TASK OBJECTIVE: Below are some records. Return exactly the lines from the one containing "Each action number" through the one containing "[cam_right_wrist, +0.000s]", both included, and only those.

*** PROVIDED ENTRIES ***

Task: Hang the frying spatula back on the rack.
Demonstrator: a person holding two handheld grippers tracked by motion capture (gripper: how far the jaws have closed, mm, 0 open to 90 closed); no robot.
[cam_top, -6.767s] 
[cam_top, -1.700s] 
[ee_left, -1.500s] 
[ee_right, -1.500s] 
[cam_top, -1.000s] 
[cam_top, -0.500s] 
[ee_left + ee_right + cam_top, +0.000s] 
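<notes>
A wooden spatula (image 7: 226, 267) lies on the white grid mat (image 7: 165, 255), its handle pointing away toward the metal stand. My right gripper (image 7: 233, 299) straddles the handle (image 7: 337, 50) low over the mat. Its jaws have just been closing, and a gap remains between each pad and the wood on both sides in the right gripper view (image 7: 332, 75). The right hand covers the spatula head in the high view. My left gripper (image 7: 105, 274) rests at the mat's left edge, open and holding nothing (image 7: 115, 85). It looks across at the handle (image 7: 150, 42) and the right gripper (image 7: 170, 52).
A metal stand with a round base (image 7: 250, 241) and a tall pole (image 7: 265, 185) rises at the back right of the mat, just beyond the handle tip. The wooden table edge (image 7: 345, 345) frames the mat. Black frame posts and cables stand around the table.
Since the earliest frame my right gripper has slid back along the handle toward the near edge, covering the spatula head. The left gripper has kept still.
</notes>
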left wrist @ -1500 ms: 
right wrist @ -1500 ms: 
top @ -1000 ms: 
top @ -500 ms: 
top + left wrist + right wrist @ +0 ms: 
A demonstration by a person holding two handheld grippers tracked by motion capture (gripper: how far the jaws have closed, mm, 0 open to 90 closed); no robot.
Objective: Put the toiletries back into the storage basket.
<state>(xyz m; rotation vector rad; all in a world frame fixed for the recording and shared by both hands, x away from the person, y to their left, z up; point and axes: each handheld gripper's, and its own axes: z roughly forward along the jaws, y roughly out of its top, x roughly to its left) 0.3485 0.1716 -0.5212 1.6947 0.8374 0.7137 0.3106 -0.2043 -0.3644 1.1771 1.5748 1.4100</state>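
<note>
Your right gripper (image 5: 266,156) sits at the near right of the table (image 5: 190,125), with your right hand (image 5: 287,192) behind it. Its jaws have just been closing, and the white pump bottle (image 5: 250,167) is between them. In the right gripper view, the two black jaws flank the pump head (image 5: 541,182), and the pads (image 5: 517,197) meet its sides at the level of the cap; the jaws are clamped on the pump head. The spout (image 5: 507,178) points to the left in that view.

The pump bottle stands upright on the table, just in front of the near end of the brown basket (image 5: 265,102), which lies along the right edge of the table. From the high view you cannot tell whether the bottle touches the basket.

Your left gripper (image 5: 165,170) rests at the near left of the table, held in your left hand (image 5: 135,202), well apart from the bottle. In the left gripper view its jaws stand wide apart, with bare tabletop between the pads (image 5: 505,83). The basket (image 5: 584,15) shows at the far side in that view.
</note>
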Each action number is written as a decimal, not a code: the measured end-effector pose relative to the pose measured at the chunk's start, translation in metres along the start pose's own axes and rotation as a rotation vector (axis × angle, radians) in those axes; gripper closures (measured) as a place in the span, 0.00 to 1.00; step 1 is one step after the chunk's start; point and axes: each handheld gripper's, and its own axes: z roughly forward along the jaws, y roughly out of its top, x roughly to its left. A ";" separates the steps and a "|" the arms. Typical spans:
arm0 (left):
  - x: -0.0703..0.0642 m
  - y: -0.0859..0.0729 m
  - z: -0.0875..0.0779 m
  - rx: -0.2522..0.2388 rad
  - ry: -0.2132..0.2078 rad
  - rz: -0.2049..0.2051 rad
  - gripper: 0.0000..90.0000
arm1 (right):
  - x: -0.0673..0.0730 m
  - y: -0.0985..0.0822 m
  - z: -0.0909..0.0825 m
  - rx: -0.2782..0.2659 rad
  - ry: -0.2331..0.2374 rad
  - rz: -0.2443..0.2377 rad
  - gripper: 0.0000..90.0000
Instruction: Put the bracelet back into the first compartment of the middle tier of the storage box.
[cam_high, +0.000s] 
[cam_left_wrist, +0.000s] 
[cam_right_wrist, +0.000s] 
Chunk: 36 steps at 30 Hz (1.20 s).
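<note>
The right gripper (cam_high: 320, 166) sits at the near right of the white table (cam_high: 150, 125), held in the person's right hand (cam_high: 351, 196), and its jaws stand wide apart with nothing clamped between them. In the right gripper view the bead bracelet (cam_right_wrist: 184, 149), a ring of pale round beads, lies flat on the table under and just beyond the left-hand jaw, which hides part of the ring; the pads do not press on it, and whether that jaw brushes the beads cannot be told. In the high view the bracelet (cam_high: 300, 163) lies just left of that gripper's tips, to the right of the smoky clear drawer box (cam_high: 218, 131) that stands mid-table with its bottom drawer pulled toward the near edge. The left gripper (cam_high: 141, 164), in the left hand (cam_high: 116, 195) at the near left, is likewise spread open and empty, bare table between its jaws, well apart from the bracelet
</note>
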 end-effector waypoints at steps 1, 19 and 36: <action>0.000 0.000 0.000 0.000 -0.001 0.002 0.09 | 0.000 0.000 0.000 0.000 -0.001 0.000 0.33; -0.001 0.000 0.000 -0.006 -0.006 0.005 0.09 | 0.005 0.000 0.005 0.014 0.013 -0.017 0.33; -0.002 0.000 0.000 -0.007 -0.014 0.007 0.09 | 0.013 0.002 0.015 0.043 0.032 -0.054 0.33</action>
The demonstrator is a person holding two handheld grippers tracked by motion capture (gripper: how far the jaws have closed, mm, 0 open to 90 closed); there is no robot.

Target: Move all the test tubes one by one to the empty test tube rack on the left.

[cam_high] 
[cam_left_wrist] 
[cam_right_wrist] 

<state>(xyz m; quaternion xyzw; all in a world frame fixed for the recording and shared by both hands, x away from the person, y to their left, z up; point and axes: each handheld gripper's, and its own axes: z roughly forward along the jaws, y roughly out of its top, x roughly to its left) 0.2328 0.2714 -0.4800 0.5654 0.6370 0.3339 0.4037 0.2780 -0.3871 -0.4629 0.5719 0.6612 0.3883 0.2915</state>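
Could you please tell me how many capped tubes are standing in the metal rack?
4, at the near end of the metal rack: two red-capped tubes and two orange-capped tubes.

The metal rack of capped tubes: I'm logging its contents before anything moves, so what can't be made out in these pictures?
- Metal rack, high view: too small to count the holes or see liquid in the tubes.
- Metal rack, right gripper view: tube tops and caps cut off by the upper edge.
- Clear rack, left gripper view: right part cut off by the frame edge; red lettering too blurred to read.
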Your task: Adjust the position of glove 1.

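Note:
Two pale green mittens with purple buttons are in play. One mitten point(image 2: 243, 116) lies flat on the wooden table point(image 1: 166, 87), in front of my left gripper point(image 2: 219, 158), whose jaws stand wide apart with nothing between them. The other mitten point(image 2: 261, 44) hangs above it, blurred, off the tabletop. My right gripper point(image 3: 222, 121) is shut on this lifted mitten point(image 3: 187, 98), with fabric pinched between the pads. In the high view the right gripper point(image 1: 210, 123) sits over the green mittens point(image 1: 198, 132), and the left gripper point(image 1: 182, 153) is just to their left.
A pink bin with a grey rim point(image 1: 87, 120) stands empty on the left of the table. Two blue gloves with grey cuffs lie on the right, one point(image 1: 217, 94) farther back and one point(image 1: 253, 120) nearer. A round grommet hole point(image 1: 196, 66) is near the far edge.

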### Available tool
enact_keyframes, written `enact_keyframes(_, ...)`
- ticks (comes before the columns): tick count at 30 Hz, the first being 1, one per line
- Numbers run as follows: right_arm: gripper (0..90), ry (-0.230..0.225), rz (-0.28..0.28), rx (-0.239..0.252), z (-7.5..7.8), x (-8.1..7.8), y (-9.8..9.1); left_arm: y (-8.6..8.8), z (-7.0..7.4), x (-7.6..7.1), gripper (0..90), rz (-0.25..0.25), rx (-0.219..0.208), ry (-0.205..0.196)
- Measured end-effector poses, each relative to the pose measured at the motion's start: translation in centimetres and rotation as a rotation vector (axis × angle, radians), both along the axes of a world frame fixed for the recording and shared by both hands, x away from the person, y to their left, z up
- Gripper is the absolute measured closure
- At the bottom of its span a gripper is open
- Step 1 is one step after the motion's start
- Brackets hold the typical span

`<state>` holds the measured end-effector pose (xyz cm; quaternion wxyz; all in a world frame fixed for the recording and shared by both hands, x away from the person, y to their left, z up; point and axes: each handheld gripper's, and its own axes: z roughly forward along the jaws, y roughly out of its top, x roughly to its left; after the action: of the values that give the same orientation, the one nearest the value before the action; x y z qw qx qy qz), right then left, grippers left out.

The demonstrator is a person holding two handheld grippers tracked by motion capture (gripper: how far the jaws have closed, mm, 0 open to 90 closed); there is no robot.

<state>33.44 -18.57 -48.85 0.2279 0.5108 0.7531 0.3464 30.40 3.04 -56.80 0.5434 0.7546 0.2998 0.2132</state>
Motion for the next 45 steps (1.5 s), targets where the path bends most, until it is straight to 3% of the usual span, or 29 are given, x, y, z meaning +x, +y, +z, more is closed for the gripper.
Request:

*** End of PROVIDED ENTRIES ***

TASK ANSWER:
Each action number is written as a decimal, not a code: the measured end-effector pose relative to the pose measured at the chunk's start, translation in metres along the start pose's own axes and rotation as a rotation vector (axis × angle, radians) in those axes; gripper closures (measured) as a place in the span, 0.00 to 1.00; step 1 is one step after the chunk's start; point and axes: each handheld gripper's, and its own axes: z roughly forward along the jaws, y roughly out of its top, x roughly to its left. A ";" separates the steps and a "|" the arms. Typical spans:
arm0 (left):
  - x: -0.0703..0.0642 m
  - y: -0.0859..0.0729 m
  - z: -0.0875..0.0779 m
  - rx: -0.2522..0.2388 rad
  - ry: -0.2132..0.2078 rad
  - rz: -0.2049..0.2051 rad
  - gripper: 0.0000..90.0000
arm1 (right):
  - x: -0.0673..0.0730 m
  - y: -0.0985..0.0822 m
  - z: -0.0909..0.0825 m
  - rx: -0.2782..0.2659 rad
  - ry: -0.2331..0.2374 rad
  - rz: -0.2443..0.2377 rad
  - gripper: 0.0000..90.0000
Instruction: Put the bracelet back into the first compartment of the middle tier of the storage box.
[cam_high, +0.000s] 
[cam_left_wrist, +0.000s] 
[cam_right_wrist, +0.000s] 

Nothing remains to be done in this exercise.